Self-assembly in mixtures with competing interactions

A binary mixture of particles interacting with spherically-symmetrical potentials leading to microsegregation is studied by theory and molecular dynamics (MD) simulations. We consider spherical particles with equal diameters and volume fractions. Motivated by the mixture of oppositely charged particles with different adsorption preferences immersed in a near-critical binary solvent, we assume short-range attraction long-range repulsion for the interaction between like particles, and short-range repulsion long-range attraction for the interaction between different ones. In order to predict structural and thermodynamic properties of such complex mixtures, we develop a theory combining the density functional and field-theoretical methods. We show that concentration fluctuations in mesoscopic regions lead to a qualitative change of the phase diagram compared to mean-field predictions. Both theory and MD simulations show coexistence of a low-density disordered phase with a high-density phase with alternating layers rich in the first and second components. In these layers, crystalline structure is present in the solid, and absent in the liquid crystals. The density and the degree of order of the ordered phase decrease with increasing temperature, up to a temperature where the theory predicts a narrow two-phase region with increasing density of both phases for increasing temperature.
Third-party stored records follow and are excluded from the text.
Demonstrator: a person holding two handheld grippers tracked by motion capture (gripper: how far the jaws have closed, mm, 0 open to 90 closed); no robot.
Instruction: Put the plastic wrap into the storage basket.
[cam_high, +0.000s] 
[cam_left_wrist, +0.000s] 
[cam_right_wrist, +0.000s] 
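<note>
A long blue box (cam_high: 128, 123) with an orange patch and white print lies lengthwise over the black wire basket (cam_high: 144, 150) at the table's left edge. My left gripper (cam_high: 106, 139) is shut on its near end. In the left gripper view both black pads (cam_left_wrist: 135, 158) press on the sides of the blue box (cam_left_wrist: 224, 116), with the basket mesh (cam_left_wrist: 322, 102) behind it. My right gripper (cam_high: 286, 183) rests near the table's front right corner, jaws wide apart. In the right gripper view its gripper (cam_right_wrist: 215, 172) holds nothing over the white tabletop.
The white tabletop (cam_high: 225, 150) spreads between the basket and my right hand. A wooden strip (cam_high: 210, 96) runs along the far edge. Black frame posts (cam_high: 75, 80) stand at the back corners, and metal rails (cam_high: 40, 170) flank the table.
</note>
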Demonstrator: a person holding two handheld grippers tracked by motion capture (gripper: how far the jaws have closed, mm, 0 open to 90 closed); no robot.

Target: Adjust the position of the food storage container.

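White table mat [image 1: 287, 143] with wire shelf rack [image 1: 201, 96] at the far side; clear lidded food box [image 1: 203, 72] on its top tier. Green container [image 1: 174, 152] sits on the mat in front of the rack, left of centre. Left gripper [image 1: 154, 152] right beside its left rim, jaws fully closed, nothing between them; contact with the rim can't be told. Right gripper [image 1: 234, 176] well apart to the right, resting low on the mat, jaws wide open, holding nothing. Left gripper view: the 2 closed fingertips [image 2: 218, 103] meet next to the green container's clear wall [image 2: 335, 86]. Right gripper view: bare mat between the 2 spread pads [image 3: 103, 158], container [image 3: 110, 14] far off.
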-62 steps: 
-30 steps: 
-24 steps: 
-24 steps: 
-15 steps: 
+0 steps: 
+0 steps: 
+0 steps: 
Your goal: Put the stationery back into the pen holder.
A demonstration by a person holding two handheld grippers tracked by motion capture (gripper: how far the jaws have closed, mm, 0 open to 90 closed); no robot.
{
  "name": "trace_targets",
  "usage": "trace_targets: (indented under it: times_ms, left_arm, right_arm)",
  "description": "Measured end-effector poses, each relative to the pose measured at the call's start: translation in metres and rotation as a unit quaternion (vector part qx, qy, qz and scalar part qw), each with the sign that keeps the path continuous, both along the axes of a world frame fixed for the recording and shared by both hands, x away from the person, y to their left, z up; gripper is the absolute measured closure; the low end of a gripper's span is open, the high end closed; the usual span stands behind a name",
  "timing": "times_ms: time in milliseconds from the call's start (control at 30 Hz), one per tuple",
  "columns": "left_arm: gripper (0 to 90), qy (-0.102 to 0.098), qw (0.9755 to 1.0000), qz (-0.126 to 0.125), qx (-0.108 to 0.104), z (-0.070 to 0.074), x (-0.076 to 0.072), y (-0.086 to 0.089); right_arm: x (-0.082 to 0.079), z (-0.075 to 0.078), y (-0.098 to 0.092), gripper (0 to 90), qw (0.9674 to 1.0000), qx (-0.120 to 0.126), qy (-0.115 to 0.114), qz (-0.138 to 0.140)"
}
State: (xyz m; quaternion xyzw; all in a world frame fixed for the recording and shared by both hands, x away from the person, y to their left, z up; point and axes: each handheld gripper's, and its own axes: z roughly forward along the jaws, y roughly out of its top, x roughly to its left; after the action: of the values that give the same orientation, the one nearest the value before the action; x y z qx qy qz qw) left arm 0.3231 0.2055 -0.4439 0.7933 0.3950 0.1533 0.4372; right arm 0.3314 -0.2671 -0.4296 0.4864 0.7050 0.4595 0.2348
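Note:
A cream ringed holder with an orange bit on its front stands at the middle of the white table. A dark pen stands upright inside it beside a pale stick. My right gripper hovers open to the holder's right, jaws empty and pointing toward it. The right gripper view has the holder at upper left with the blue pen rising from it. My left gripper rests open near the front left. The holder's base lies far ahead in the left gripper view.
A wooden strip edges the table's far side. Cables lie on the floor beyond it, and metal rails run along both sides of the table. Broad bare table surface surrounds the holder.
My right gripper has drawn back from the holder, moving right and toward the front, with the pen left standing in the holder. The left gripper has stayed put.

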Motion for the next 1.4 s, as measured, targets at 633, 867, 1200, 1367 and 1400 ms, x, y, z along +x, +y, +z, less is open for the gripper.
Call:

MD simulations show that monocrystals of the solid and liquid crystals have a prolate shape with the axis parallel to the direction of concentration oscillations, and the deviation from the spherical shape increases with increasing periodic order.

Automated summary

The study investigates the interaction between particles in a binary mixture under spherically-symmetrical potentials, leading to microsegregation. Both theory and MD simulations demonstrate coexistence of different phases with varying densities and degrees of order, with the phase diagram showing significant differences from mean-field predictions. The ordered phases exhibit crystalline structures in the solid form, while lacking in the liquid crystals, with a prolate shape noted in monocrystals that deviates from a spherical shape with increasing periodic order.